You guys talk about the how and where to. I'm talking about the what, which I think comes first.
Well, I was talking about a full live snapshot... which kind of means everything. So
the what was inherently covered
So I need to find all the dirs / files that needs to be monitored for changes, in order to include them in the incremental part of the backup, when they do change.
The approach that I picked up at a previous job, when I was under the wing of a long time UNIX hacker, was that instead of whitelisting what you think you want, you should instead blacklist what you know you don't need. The argument being that when you come to restore, it's better to have everything available should you need it, rather than to find out that you forgot to add some important dir to your whitelist.
We'd found that with most incrementals, that outside /tmp and the databases (and in this case home/shares data) most changes on a day-to-day is mostly just log activity. And every once in a while other things would change - we'd update a script or install some lib or something. So we'd just run system wide incrementals as they tended to be quite small. We'd obviously do things like exclude database datadirs as we'd handle those separately with the full backups and the database backups.

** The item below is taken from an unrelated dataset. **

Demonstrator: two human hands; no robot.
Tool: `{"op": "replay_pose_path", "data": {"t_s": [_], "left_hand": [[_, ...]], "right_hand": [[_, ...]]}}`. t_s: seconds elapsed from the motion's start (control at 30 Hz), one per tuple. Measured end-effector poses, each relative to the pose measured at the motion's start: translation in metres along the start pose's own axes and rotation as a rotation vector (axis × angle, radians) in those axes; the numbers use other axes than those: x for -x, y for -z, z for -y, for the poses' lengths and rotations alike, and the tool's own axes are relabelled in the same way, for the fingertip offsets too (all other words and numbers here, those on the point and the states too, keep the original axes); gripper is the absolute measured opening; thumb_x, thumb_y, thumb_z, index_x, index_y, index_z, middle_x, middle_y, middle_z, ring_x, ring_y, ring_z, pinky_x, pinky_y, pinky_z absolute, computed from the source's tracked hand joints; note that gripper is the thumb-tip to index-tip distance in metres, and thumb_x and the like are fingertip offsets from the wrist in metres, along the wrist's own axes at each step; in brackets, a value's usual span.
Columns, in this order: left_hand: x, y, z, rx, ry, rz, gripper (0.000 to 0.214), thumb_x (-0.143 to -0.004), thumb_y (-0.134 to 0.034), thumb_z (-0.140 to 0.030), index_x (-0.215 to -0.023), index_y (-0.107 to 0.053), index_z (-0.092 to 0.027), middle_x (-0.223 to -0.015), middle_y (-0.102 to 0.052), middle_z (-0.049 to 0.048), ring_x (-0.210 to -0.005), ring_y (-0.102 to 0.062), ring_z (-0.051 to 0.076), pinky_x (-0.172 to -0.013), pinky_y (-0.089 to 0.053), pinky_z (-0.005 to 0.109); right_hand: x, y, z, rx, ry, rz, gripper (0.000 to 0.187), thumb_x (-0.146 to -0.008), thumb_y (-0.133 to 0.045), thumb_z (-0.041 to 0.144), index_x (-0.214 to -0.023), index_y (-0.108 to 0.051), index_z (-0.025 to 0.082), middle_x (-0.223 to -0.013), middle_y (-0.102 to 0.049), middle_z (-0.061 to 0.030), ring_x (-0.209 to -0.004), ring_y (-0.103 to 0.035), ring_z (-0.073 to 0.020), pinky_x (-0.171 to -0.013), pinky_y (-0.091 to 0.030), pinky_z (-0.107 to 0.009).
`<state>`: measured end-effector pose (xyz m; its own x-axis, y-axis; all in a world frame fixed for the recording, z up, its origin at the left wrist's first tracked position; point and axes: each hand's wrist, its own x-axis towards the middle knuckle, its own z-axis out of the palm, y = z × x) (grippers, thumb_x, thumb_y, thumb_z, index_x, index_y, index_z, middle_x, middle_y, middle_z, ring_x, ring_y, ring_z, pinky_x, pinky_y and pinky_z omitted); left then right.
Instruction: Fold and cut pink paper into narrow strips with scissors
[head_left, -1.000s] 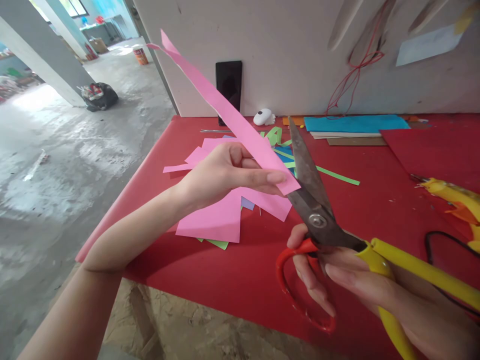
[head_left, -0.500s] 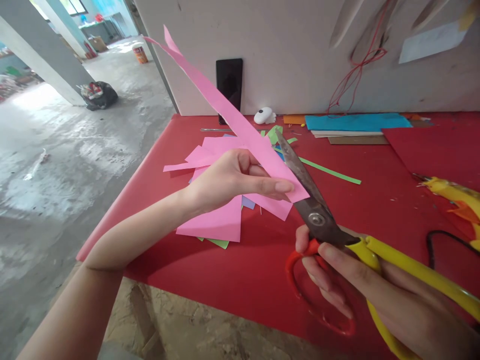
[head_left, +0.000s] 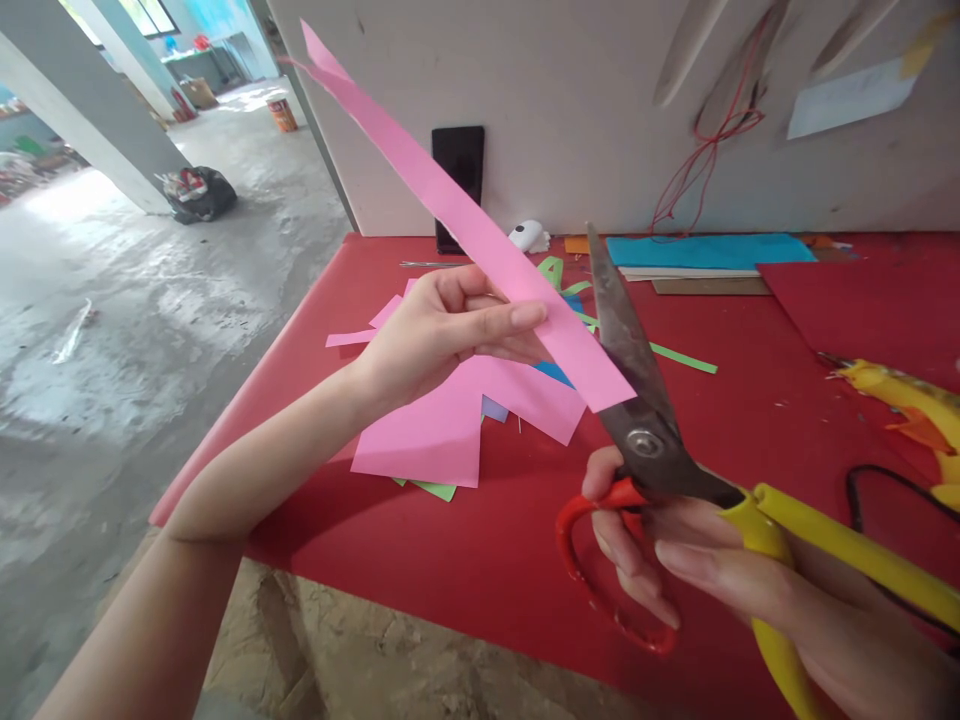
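My left hand (head_left: 450, 330) pinches a long pink paper strip (head_left: 450, 205) that slants up to the left, above the red table (head_left: 450, 560). Its lower end rests against the steel blades of large scissors (head_left: 637, 400). My right hand (head_left: 712, 580) grips the scissors by their red and yellow handle loops, fingers through the red loop. The blades point up and away from me and look closed or nearly so. Under my left hand lies a pile of pink paper pieces (head_left: 442, 430) with green strips (head_left: 675, 355) beside it.
Stacked blue and brown sheets (head_left: 705, 255) lie at the back by the white wall, with a black phone (head_left: 457, 175) and a small white object (head_left: 529, 235). A yellow glue gun (head_left: 900, 395) and a black cord (head_left: 870, 480) lie at the right. The table's left edge drops to a concrete floor.
The scissors swung more upright and their blades came together. My left hand rose and slid back up the strip, so more of the strip's lower end shows past my fingers.
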<state>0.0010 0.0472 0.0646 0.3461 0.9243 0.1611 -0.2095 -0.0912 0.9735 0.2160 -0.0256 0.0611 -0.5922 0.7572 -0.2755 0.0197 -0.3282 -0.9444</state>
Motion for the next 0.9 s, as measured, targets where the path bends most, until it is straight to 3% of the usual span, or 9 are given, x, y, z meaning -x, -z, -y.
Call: {"op": "replay_pose_path", "data": {"t_s": [0.23, 0.5, 0.6, 0.7, 0.9], "left_hand": [[0.000, 0.004, 0.005, 0.017, -0.022, 0.160, 0.016, -0.078, -0.078, -0.037, -0.082, -0.075, -0.023, -0.078, -0.077, -0.0042, -0.079, -0.076, 0.018, -0.083, -0.065, 0.032], [0.002, 0.001, 0.003, -0.006, 0.034, 0.133, 0.023, -0.073, -0.081, -0.039, -0.080, -0.074, -0.019, -0.078, -0.078, -0.0031, -0.077, -0.076, 0.019, -0.081, -0.066, 0.034], [0.002, 0.002, 0.003, 0.010, 0.035, 0.131, 0.019, -0.074, -0.081, -0.036, -0.079, -0.074, -0.019, -0.077, -0.077, -0.0034, -0.077, -0.076, 0.018, -0.080, -0.066, 0.033], [0.001, 0.002, 0.003, 0.017, 0.031, 0.131, 0.016, -0.075, -0.080, -0.034, -0.078, -0.074, -0.018, -0.076, -0.077, -0.0028, -0.076, -0.076, 0.018, -0.079, -0.066, 0.031], [0.001, 0.004, 0.003, -0.007, 0.095, 0.150, 0.023, -0.072, -0.082, -0.038, -0.078, -0.076, -0.017, -0.075, -0.078, -0.0010, -0.078, -0.076, 0.020, -0.083, -0.065, 0.034]], "right_hand": [[0.000, 0.000, -0.002, -0.012, -0.017, 0.102, 0.034, -0.084, -0.049, 0.060, -0.073, -0.055, 0.028, -0.054, -0.046, 0.0013, -0.044, -0.044, -0.0153, -0.045, -0.043, -0.030], [0.008, 0.012, -0.021, -0.014, -0.095, 0.021, 0.032, -0.088, -0.045, 0.065, -0.091, -0.054, 0.034, -0.052, -0.045, 0.0041, -0.043, -0.042, -0.0121, -0.046, -0.044, -0.023], [0.013, 0.017, -0.026, 0.032, -0.179, -0.064, 0.033, -0.086, -0.048, 0.065, -0.092, -0.056, 0.033, -0.051, -0.041, 0.0046, -0.041, -0.033, -0.0097, -0.041, -0.036, -0.020], [0.010, 0.013, -0.019, -0.012, -0.152, -0.012, 0.034, -0.084, -0.051, 0.065, -0.091, -0.056, 0.032, -0.052, -0.041, 0.0049, -0.041, -0.034, -0.0101, -0.041, -0.035, -0.021], [0.000, 0.004, -0.007, -0.028, -0.086, 0.092, 0.045, -0.083, -0.050, 0.066, -0.065, -0.054, 0.024, -0.057, -0.047, 0.0004, -0.048, -0.047, -0.0134, -0.049, -0.045, -0.027]]}}
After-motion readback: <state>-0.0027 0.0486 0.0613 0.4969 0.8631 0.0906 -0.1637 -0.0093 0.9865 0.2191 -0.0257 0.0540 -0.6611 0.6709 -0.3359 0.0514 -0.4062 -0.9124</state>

Towards the end of my time there, we came across and started using
hcp, and we had a relatively basic script that would mount a hotcopy, and then run something like e.g:
Code: Select all
find /var/hotcopy/sda1 -type f -mmin -1440 -wholename '/proc' -prune \
-o -wholename '/some/oracle/data' -prune \
-o -wholename '/some/other/exclusion' \
2>/dev/null | xargs tar -rzf /mnt/backups/`date +%Y%m%d`-backup.tgz
(note, that's an example off the top of my head so it's probably got a couple of errors)

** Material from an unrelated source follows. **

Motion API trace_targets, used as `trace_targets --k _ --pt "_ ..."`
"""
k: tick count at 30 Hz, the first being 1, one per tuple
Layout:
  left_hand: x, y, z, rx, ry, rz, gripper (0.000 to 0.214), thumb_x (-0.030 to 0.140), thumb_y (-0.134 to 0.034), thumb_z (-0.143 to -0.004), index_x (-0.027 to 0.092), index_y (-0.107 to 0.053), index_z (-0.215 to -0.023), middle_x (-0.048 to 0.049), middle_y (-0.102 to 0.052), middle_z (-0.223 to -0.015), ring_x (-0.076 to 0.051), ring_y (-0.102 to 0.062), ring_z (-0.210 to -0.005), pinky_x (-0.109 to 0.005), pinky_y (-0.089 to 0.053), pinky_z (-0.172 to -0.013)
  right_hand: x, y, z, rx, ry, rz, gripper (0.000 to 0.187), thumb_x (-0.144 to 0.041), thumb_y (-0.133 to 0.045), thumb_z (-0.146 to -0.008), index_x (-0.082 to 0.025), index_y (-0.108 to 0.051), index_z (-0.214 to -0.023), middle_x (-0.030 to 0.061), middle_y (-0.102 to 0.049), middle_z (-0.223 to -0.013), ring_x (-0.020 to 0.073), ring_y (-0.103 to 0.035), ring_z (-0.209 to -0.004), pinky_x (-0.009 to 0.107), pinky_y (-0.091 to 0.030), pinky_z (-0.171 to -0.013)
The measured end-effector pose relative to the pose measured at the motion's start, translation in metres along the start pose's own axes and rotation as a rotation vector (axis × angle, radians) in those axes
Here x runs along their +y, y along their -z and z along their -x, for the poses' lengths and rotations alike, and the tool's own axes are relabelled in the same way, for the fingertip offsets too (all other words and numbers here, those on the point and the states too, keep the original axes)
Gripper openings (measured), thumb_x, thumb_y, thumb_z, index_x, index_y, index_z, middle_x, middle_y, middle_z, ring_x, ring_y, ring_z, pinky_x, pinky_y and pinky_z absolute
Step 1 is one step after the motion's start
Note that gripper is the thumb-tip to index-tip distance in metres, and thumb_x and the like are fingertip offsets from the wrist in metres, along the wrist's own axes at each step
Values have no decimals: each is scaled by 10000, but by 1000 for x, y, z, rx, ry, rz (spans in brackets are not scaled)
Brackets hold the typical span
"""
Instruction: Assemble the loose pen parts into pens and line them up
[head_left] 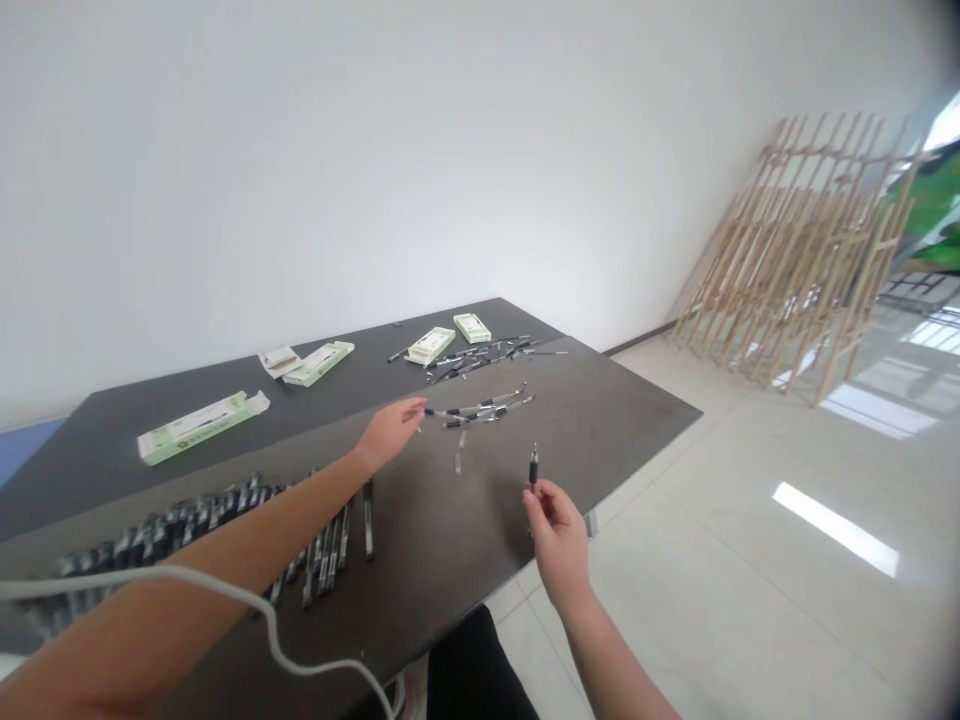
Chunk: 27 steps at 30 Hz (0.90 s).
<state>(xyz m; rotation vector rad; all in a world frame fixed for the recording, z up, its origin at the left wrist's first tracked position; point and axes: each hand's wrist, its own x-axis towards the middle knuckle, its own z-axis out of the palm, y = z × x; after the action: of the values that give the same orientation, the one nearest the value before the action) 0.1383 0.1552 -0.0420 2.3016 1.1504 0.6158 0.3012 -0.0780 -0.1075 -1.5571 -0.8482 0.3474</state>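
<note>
My right hand (559, 535) pinches a gel pen (533, 468) between thumb and fingers, above the near table edge. The pen stands upright, its black grip and pointed end showing above the fingertips; its lower part is hidden in the hand. Stretched out over the table, my left hand (394, 430) has its fingers together, with the tips at the dark end of a pen lying at the left of a small group of uncapped pens (484, 410). Small clear pieces (459, 460) lie just below that group. Under my left forearm, many capped pens (330, 550) are heaped on the brown-black table (600, 400).
Green-and-white pen boxes lie along the back: a long open one (201, 425), another open one (319, 363), and two near more loose pens (487, 352). A white cable (274, 640) crosses in front of my left arm. Wooden racks (795, 260) lean against the wall at right.
</note>
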Motion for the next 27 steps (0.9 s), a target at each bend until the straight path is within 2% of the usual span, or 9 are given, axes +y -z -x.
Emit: trace_targets --k 3,6,11,17,27 --pt "2 -21 -20 -68 -103 -44 382 298 -483 -810 179 -631 -1141 -103 -637 -1203 -234 -614 -1062 -343 -405 -991 6 -6 -7 21 -15 7 261 -423 -540 -828 -180 -620 -877 26 -580 -750 151 -509 -654 259 -426 -607" --pt "7 -43 -30 -149 -223 -77 376 287 -492 -815 181 -625 -1150 -95 -583 -1286 -221 -509 -1211 -340 -305 -1079 11 -10 -10 33 -33 16 266 -416 -535 -833 -172 -622 -895 36 -593 -767 155 -521 -662 265 -428 -620" --pt "7 -66 -22 -228 -334 -136 394 283 -448 -859 124 -585 -1192 -138 -535 -1332 -228 -442 -1273 -385 -264 -1109 16 -10 -8 38 -20 39 250 -404 -535 -840 -176 -628 -882 32 -601 -765 152 -529 -655 261 -427 -614" --pt "3 -68 7 -208 -433 -328 423 268 -338 -922 87 -502 -1267 -160 -497 -1362 -229 -419 -1288 -419 -291 -1102 15 -8 -6 48 11 51 219 -374 -544 -847 -181 -634 -899 27 -606 -765 149 -531 -648 257 -421 -592" --pt "-8 -55 28 -205 -410 -367 437 257 -304 -931 97 -470 -1301 -154 -506 -1354 -231 -421 -1285 -429 -318 -1090 14 -9 -7 51 -4 48 222 -383 -538 -845 -180 -626 -859 17 -582 -728 148 -512 -637 258 -408 -599"
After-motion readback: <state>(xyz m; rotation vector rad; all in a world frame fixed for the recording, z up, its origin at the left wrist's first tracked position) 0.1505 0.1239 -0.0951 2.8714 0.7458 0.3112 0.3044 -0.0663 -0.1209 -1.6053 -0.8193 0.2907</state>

This would find all files changed in the last 1440 minutes (i.e. 1 day, you could use -mtime -1) and then tar them up with a datestamped tgz. The tgz would then get scp'd off. The script would go on to send us an email report showing the output of the scp and an ls -lah /mnt/backups | sort -nr | head -n 10, which would show us the last 10 backups and their sizes. That would give us at-a-glance trending i.e. If a backup jumped significantly in size over the previous, we could investigate. The script also re-ran the find and piped it out into a datestamped txt file, so for our investigation we could simply diff with the previous.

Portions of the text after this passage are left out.